How To Convert Bin File To Pac File Portable May 2026

If your device uses fastboot or SP Flash Tool (Mediatek), consider converting partitions to sparse images and flashing directly without creating a PAC. PAC is only required for Unisoc’s proprietary download tool.


If you see PK (ZIP header):

ren config.bin config.zip
unzip config.zip -d extracted_folder

Look for files named proxy.cfg, settings.xml, network.conf, or firewall.rules.

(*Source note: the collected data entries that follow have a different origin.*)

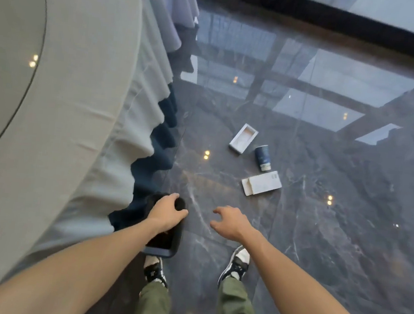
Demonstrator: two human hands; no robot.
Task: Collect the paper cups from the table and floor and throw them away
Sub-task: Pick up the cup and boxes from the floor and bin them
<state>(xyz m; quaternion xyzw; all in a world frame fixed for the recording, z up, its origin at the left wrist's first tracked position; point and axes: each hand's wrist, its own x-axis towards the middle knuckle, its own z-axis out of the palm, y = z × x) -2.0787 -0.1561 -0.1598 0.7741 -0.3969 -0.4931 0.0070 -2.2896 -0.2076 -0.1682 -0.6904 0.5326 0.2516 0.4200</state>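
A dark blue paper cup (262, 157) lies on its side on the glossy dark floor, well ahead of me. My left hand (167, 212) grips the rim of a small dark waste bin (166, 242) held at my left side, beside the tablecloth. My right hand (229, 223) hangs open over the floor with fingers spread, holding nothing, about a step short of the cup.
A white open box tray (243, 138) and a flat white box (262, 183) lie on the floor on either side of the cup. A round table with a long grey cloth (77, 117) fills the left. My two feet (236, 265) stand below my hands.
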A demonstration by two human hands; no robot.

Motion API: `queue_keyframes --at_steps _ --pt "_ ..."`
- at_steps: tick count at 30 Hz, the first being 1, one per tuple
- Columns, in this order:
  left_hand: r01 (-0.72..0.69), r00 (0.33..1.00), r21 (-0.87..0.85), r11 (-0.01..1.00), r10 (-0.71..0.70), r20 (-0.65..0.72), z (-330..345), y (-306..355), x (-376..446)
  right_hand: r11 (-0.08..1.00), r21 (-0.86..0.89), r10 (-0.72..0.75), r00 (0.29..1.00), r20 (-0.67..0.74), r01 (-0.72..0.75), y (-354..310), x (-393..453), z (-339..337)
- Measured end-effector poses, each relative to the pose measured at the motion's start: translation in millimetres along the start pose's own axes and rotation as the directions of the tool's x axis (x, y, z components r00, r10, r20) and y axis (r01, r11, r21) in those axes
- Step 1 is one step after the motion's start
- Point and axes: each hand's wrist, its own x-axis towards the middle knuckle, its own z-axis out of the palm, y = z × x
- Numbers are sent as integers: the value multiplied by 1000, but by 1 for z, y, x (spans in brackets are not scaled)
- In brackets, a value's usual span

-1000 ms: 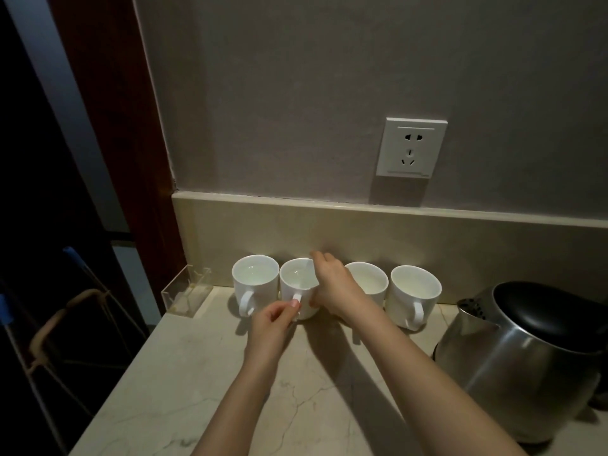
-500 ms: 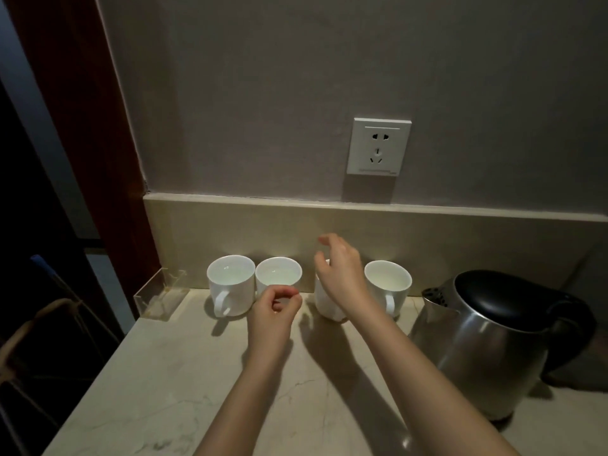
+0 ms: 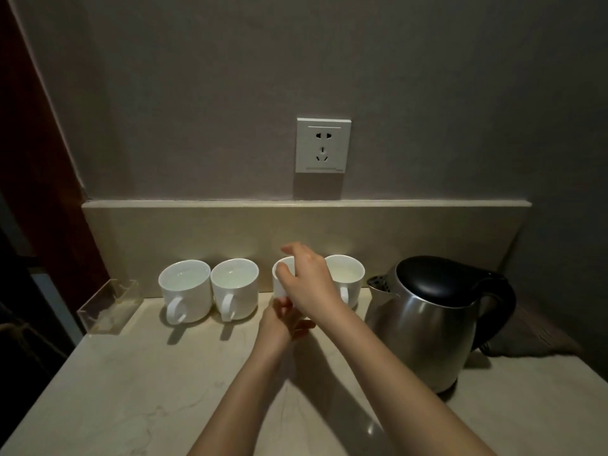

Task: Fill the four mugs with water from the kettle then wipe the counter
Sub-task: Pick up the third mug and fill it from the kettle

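Both hands' grip on third mug (image 3: 279,281)

A white wall socket (image 3: 323,145) sits on the grey wall (image 3: 230,77), roughly in the middle, with nothing plugged into it. Below it a pale stone backsplash (image 3: 197,232) runs along the far edge, topped by a narrow ledge. At the far left corner stands a small clear plastic holder (image 3: 108,306), open at the top, its contents too dim to make out. A dark reddish-brown panel (image 3: 33,143) rises along the left side, with a shadowy space beyond it. At the far right, behind everything, lies a crumpled greyish-brown cloth (image 3: 533,334), mostly in shadow.
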Motion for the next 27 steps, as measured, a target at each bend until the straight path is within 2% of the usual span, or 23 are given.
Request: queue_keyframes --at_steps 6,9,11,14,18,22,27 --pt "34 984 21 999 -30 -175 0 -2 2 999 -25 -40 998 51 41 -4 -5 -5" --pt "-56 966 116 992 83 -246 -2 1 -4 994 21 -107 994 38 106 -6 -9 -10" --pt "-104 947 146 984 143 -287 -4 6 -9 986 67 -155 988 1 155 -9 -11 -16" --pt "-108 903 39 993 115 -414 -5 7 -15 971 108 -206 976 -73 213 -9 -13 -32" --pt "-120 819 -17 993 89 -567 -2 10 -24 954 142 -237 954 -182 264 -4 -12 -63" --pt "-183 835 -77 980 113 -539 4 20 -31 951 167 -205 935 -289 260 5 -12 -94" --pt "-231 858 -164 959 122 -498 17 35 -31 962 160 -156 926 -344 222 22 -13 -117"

Converting a .BIN file to a .PAC file is a common task for network engineers and system administrators. Typically, a .BIN file contains raw configuration data or firmware, while a .PAC file is a Proxy Auto-Config file used by web browsers to automatically select the appropriate proxy server. how to convert bin file to pac file portable

While many converters require installation, this guide focuses on portable methods—allowing you to run the converter from a USB stick or a temporary folder without installing software on the host computer.


Before attempting any conversion, it is critical to understand that BIN and PAC files serve entirely different purposes. A direct "conversion" is rarely a simple renaming or one-click process.

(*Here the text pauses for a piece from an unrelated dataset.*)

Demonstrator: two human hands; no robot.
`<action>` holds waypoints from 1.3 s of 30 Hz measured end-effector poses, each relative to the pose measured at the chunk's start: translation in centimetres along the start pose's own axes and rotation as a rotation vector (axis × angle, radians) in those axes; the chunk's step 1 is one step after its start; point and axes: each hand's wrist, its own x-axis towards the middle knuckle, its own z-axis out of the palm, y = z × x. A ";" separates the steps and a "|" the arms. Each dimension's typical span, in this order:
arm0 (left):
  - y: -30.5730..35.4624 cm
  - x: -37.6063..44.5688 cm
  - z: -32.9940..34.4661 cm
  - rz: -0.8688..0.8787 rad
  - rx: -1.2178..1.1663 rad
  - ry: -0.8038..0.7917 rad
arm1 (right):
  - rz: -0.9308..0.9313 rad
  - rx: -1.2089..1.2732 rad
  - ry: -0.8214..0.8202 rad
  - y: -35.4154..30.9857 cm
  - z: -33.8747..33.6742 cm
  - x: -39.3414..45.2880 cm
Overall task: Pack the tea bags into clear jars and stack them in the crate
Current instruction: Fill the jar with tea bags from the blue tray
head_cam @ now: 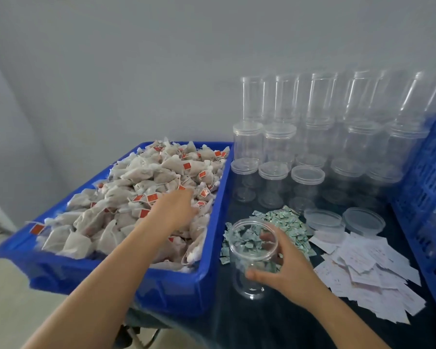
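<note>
Blue tub (176,293) heaped with tea bags (146,187), red tags showing. Left hand (178,206) down on heap, fingers blurred; grip cannot be told. Right hand (285,268) wraps open jar (252,258), upright on dark table (275,328), just right of tub. Green sachets (285,222) behind jar. Lidded jars (312,152) stacked at back. Blue crate (428,187) at far right. Paper slips (363,275) beside it.
</note>
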 end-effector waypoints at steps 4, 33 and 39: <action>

The Core Truth: You cannot "convert" a binary firmware file into a PAC script. However, you can extract proxy-related configurations from a BIN file (if it contains a configuration partition) and then manually build a portable PAC file. This article walks you through that legitimate process. If your device uses fastboot or SP Flash


This is the most likely scenario (firmware .bin → installable .pac).
Typical method using a converter tool (often vendor-specific):

# Example with a generic bin2pac tool
bin2pac --input firmware.bin --output firmware.pac --type raw --offset 0x200

If no tool exists, you write a simple Python script:

import struct

def bin_to_pac(bin_path, pac_path, base_addr=0x8000000): with open(bin_path, 'rb') as f: data = f.read() If you see PK (ZIP header): ren config

with open(pac_path, 'wb') as f:
    # Write custom header (example: 16-byte header with size and checksum)
    f.write(struct.pack('<I', len(data)))          # size
    f.write(struct.pack('<I', base_addr))          # load address
    f.write(b'\x00' * 8)                           # reserved
    f.write(data)                                   # raw binary
    # Append checksum (simple XOR or CRC)
    checksum = sum(data) & 0xFFFFFFFF
    f.write(struct.pack('<I', checksum))

bin_to_pac('input.bin', 'output.pac')


binwalk full.bin

Look for known headers: ANDROID! (boot image), SYS# (system), ext4 superblocks.
Note the offset and size of each partition.